-- Material provided follows --
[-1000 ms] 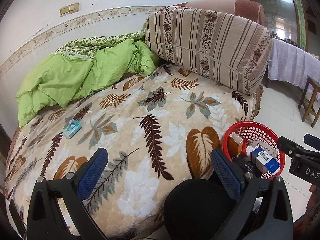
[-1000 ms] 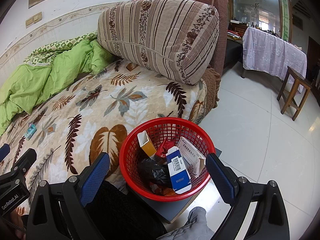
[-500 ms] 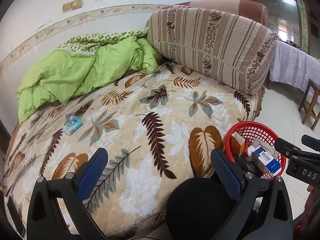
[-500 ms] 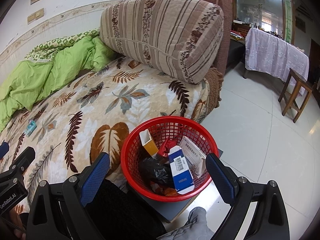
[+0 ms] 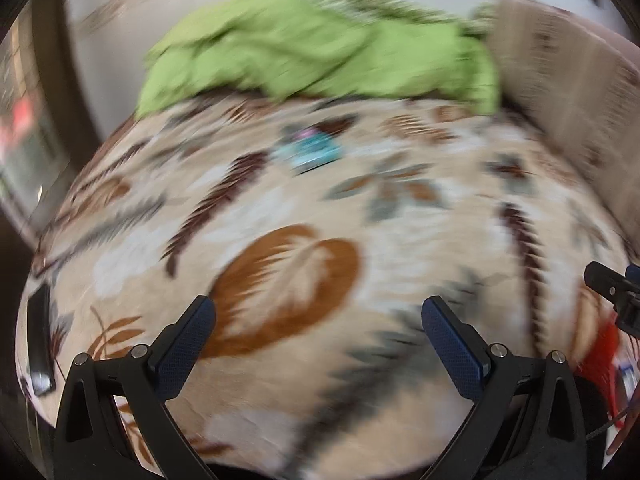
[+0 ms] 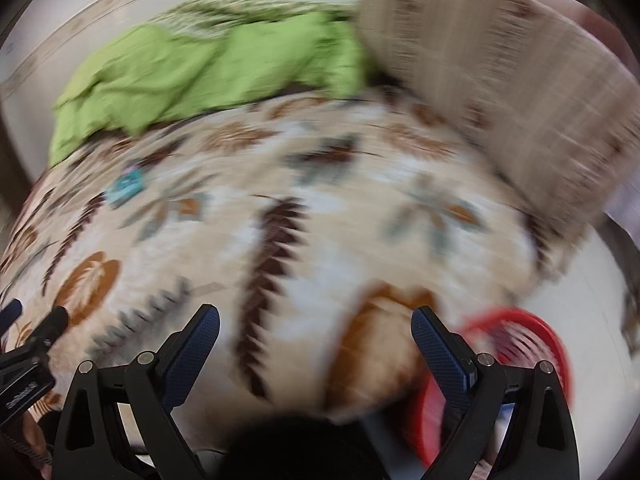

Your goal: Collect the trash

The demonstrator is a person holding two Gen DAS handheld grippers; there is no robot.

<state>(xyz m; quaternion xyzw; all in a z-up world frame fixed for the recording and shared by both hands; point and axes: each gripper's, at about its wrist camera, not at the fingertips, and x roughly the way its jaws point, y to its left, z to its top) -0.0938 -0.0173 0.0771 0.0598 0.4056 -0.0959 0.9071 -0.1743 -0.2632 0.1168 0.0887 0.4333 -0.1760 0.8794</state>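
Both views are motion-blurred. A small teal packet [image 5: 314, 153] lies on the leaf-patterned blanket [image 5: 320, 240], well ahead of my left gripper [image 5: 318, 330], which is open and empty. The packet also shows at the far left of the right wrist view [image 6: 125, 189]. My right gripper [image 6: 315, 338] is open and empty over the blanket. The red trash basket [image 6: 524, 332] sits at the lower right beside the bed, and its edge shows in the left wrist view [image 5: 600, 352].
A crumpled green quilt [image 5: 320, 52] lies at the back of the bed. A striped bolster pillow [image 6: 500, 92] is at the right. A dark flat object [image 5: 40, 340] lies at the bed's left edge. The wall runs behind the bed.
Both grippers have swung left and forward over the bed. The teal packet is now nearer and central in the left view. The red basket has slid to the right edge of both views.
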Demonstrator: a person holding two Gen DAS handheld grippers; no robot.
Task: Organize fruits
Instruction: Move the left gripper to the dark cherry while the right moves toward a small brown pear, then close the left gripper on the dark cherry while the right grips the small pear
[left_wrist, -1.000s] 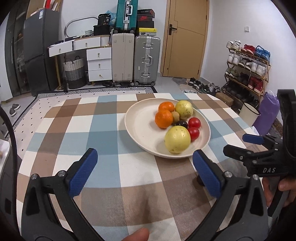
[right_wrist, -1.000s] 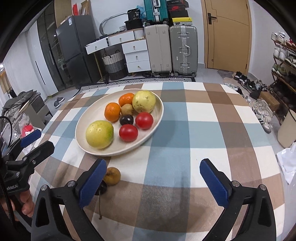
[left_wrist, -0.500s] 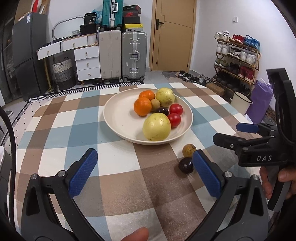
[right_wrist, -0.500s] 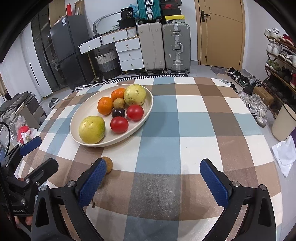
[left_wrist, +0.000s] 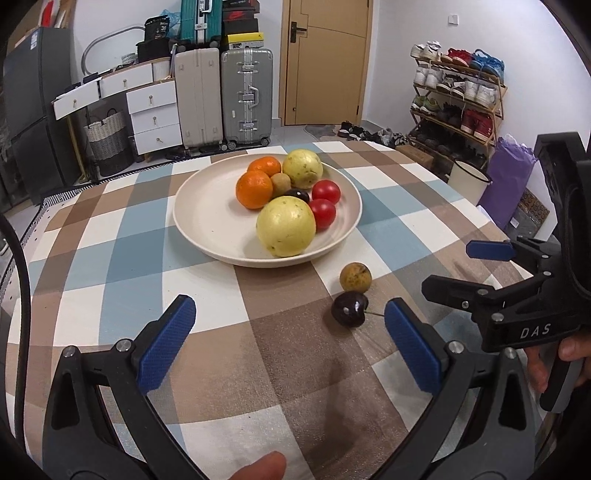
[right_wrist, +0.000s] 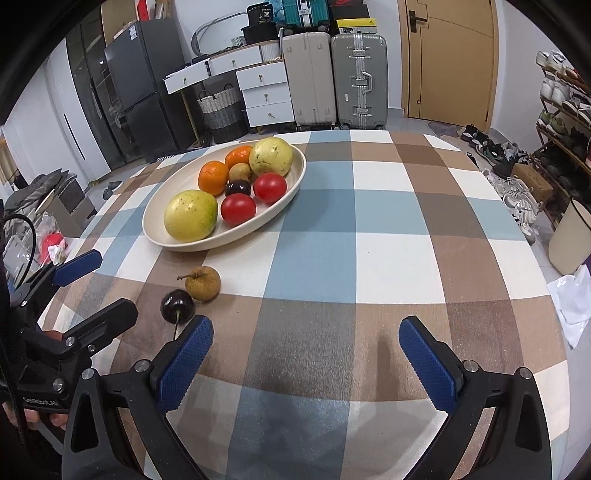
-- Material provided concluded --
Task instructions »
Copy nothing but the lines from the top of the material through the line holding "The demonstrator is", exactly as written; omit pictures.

Output of the exercise »
[-1000 ms] 
[-1000 ms] 
[-500 ms] 
[-500 ms] 
[+0 ms] 
[+0 ms] 

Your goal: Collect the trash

The demonstrator is a person holding two Gen DAS handheld grippers; there is no robot.

The response to the exercise is complete.